À 16h58 GMT, le Brent s’échangeait autour de 105,95 dollars le baril, en baisse de 2,57 %, tandis que le WTI américain reculait à 102,68 dollars, soit une baisse de 2,98 %.
Les données de marché publiées plus tôt dans la journée situaient toutefois le Brent autour de 107,5 dollars et le WTI autour de 105,8 dollars, illustrant la forte volatilité des cours au cours de la séance.
L’offre saoudienne pèse sur les cours
Le principal facteur de détente vient des informations selon lesquelles l’Arabie saoudite cherche à augmenter ses expéditions de brut via Oman, après les perturbations affectant certaines infrastructures pétrolières saoudiennes. Cette perspective a réduit momentanément les craintes d’une interruption plus importante des approvisionnements.
Parallèlement, les stocks américains de brut auraient augmenté de 7,1 millions de barils durant la semaine achevée le 11 septembre, selon des données de l’American Petroleum Institute citées par Reuters, alors que les analystes anticipaient une baisse. Cette hausse exerce également une pression sur les prix.
Le risque géopolitique reste déterminant
Malgré le repli du 16 septembre, le marché pétrolier demeure extrêmement sensible à la situation au Moyen-Orient. Les perturbations des infrastructures et la faiblesse du trafic maritime dans le détroit d’Ormuz entretiennent les inquiétudes concernant l’approvisionnement mondial.
Le marché des produits raffinés apparaît encore plus tendu. Le diesel européen évolue près de niveaux records, notamment en raison de perturbations des approvisionnements provenant du Moyen-Orient et de difficultés affectant certaines capacités de raffinage russes.

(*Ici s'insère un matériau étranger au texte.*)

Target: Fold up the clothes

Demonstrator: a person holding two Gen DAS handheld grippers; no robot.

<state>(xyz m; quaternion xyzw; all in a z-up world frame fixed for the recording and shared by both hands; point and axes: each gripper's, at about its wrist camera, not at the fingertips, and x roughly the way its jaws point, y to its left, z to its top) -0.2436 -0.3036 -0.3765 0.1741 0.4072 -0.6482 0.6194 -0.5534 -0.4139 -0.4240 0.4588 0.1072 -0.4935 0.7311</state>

Un marché toujours sous pression
La séance du 16 septembre illustre donc une situation paradoxale : les cours reculent de 2 à 3 %, mais le Brent reste au-dessus de 105 dollars et le WTI au-dessus de 100 dollars. Le marché reste ainsi nettement plus cher qu’il ne l’était quelques semaines auparavant.
Pour les pays importateurs de pétrole, dont le Maroc, la persistance d’un baril supérieur à 100 dollars constitue un élément important à surveiller, compte tenu de ses effets potentiels sur la facture énergétique, les coûts de transport, l’inflation et la balance commerciale.